Problem description:
A single number is expected: the count of lines in the entries below that contain "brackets".

*** Supplied entries ***

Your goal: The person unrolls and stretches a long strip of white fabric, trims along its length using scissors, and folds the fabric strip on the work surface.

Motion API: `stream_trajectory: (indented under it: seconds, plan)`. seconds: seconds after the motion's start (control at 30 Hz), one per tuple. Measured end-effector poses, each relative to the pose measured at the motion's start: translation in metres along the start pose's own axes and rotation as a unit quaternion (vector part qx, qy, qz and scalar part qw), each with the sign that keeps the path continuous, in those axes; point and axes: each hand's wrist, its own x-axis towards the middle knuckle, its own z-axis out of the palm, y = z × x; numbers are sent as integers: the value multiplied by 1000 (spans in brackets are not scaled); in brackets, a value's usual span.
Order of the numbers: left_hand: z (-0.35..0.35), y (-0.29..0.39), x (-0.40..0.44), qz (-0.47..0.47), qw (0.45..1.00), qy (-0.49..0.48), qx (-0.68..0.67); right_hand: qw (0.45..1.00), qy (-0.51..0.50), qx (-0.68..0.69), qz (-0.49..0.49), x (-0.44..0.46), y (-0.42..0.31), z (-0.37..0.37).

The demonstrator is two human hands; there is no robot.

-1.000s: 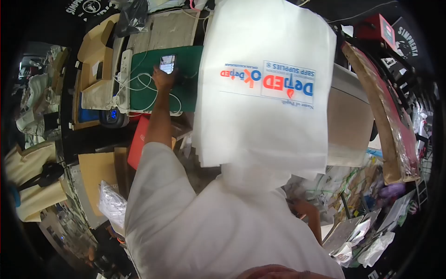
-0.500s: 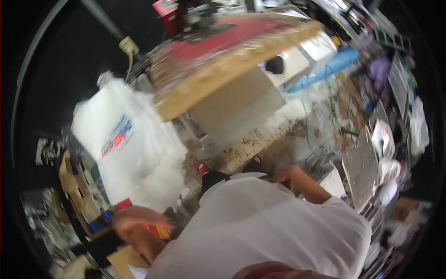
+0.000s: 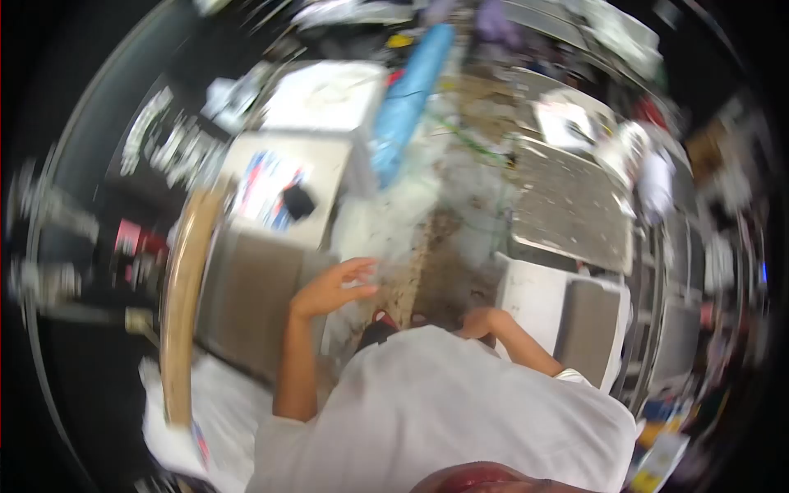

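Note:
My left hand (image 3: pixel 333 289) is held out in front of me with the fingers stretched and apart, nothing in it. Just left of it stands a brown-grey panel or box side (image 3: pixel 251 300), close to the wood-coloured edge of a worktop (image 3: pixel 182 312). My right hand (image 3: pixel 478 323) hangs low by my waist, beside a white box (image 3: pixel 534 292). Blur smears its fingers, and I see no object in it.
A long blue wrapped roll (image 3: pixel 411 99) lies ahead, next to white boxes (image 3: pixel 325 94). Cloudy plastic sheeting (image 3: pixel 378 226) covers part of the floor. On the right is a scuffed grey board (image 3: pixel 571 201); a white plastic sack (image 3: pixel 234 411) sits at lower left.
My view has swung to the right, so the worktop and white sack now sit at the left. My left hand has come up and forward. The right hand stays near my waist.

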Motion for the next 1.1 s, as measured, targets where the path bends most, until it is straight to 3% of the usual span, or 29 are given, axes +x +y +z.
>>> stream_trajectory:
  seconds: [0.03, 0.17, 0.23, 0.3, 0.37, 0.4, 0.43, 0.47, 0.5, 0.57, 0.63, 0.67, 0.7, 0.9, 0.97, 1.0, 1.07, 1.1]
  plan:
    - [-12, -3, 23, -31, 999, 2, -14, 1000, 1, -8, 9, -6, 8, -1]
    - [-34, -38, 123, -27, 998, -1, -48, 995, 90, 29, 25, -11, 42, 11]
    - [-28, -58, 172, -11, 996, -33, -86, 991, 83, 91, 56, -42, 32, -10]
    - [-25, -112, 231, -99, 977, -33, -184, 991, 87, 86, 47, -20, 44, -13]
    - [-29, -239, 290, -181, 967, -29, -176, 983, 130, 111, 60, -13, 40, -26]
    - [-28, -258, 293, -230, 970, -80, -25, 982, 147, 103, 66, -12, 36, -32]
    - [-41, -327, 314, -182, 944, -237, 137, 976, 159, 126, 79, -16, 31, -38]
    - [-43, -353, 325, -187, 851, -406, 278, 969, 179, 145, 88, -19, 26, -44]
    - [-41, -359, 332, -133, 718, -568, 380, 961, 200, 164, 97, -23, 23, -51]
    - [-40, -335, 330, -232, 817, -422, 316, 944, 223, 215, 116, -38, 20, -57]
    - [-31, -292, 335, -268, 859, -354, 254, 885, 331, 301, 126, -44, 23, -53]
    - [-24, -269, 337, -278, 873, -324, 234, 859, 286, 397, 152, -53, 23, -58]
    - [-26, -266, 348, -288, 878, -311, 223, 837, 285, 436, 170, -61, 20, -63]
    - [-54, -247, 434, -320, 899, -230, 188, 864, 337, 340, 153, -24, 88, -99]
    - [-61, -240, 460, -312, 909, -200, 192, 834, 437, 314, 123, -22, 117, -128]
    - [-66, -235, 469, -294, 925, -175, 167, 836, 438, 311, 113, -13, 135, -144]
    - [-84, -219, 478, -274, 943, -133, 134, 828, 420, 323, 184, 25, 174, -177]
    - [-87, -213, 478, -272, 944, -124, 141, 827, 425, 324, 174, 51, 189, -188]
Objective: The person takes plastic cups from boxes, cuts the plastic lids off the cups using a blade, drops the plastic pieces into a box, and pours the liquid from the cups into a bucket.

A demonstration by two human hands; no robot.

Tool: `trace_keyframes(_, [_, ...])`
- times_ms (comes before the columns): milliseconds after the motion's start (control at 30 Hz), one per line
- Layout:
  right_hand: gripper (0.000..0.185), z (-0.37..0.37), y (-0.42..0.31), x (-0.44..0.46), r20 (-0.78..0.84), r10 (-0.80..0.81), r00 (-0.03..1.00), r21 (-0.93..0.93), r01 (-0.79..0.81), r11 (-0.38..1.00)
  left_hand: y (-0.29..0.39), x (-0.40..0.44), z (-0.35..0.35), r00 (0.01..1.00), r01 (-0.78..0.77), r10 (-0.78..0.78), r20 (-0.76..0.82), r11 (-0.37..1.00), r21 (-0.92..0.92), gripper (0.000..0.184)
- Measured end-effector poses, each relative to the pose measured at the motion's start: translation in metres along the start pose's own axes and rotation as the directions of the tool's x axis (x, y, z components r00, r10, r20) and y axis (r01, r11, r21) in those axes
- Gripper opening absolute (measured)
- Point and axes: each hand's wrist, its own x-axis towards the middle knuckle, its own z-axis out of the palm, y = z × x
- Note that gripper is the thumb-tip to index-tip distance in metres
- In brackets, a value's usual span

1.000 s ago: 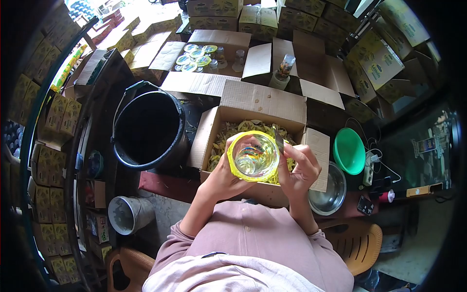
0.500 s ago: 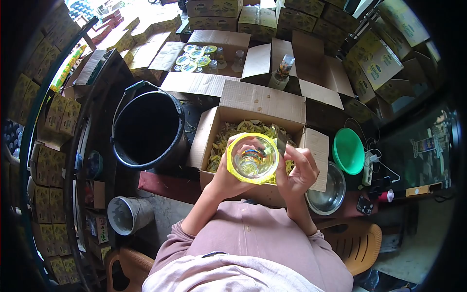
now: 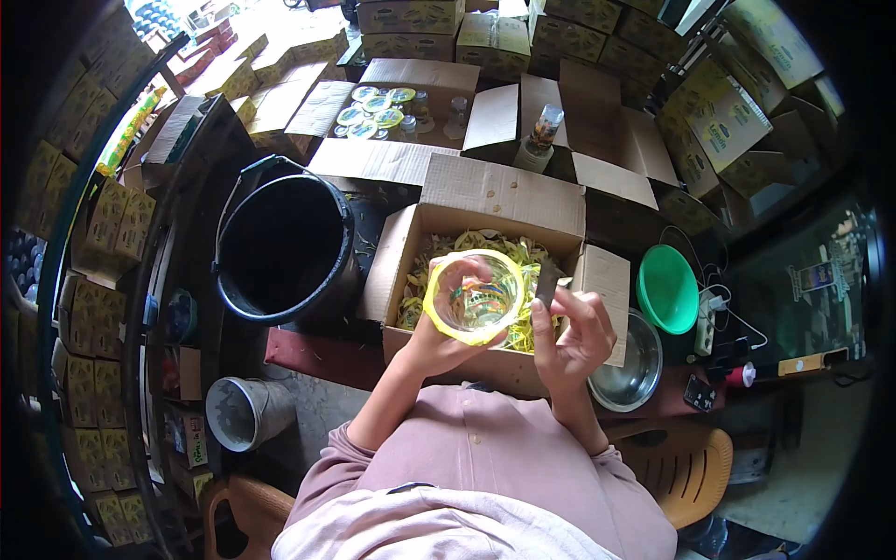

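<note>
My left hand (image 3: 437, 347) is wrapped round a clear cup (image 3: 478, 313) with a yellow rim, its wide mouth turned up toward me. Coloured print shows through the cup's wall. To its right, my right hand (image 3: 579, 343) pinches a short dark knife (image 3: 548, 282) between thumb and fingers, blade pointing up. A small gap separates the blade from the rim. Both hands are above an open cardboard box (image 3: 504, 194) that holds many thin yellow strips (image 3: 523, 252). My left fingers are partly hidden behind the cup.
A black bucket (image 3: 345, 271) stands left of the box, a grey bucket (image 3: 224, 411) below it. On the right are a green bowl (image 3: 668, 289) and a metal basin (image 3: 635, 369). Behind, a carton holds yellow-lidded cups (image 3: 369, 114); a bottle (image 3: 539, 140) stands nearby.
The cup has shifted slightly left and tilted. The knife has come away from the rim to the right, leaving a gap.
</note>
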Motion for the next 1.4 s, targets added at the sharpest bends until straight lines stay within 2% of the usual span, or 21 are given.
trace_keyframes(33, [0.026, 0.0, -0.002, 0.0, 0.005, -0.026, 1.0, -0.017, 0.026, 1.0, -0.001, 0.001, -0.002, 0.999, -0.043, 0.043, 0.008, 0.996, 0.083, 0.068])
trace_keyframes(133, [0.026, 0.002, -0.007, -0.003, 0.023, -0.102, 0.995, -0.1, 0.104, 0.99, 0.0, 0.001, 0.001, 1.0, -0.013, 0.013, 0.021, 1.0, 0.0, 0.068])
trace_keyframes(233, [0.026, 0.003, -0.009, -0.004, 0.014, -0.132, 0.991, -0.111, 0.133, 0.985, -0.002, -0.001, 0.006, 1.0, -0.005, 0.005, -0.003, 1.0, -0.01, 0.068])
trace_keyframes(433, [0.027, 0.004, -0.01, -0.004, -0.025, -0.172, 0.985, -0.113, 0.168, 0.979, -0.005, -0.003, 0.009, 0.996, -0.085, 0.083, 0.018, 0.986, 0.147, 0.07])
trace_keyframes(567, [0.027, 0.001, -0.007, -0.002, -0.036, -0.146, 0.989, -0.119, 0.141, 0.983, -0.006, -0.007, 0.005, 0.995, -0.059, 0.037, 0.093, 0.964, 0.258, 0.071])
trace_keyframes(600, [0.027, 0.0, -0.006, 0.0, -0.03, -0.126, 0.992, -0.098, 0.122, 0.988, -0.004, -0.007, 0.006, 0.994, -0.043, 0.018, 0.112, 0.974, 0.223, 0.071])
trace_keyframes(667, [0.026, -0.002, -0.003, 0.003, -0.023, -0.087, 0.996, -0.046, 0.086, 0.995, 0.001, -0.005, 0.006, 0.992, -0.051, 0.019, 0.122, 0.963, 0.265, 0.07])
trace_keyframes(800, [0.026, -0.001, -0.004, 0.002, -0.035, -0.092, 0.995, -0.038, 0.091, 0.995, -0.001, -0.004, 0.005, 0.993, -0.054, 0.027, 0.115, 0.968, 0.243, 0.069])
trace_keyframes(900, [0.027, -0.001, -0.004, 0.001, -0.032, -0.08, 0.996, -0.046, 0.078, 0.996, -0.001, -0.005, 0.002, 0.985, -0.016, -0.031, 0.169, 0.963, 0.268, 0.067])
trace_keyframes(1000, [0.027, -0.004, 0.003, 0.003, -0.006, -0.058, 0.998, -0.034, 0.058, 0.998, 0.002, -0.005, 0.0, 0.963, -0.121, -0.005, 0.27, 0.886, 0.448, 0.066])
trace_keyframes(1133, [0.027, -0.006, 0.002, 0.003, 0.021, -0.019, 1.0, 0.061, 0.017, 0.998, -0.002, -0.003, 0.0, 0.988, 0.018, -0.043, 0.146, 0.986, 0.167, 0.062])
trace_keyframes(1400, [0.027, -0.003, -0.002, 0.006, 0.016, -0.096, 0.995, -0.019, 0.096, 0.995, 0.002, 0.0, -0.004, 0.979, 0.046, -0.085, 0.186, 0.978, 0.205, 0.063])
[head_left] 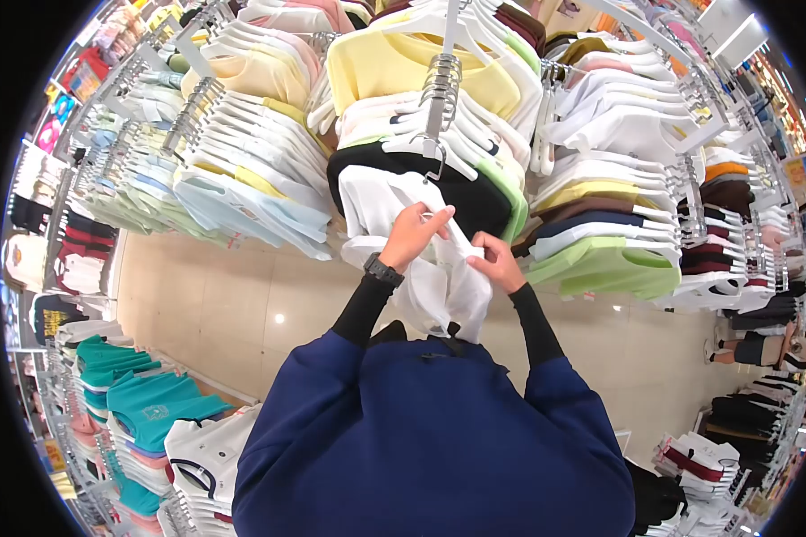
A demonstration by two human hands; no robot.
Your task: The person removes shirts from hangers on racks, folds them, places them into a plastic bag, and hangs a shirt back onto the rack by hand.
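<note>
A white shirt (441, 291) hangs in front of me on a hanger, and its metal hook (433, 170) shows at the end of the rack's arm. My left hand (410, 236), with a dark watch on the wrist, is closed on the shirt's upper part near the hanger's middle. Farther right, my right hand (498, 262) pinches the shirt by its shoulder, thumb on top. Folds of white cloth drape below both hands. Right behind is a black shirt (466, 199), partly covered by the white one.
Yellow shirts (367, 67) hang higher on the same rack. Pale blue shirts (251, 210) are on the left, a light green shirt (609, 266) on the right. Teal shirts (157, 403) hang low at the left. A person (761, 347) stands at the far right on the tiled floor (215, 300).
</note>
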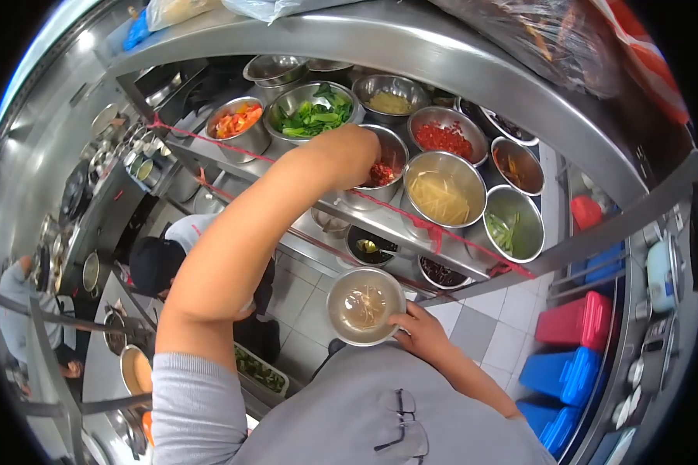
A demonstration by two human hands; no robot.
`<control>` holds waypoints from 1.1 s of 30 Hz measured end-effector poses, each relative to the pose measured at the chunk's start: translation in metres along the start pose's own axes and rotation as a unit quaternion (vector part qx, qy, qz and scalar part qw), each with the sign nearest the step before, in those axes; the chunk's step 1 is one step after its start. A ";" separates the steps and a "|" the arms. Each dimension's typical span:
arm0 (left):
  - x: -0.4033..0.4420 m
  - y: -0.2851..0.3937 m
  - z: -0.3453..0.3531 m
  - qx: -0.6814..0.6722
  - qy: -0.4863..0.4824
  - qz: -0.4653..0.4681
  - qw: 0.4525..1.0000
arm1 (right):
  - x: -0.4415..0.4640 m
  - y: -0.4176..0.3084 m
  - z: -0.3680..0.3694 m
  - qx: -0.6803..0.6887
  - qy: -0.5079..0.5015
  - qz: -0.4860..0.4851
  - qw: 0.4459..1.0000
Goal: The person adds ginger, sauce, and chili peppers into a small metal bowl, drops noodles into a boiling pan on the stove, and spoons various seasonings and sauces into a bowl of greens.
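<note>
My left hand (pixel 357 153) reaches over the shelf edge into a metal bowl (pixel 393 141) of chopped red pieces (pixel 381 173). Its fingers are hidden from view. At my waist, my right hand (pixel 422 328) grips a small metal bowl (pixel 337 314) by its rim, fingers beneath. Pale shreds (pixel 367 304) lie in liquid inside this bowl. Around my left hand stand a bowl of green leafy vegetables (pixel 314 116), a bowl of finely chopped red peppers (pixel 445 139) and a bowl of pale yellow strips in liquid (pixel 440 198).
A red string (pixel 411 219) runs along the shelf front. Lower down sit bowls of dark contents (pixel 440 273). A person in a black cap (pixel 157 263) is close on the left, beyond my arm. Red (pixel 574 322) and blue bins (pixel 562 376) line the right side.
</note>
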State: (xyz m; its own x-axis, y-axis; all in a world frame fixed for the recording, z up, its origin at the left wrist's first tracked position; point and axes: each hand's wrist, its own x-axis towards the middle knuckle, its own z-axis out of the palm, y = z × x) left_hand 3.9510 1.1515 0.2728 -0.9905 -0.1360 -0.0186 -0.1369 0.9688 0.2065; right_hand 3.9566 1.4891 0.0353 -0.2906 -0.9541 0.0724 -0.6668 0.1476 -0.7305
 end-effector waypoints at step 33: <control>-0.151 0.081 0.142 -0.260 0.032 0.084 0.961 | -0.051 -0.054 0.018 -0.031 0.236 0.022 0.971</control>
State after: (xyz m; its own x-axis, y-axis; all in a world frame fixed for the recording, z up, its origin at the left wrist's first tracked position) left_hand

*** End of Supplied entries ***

Result of the task:
2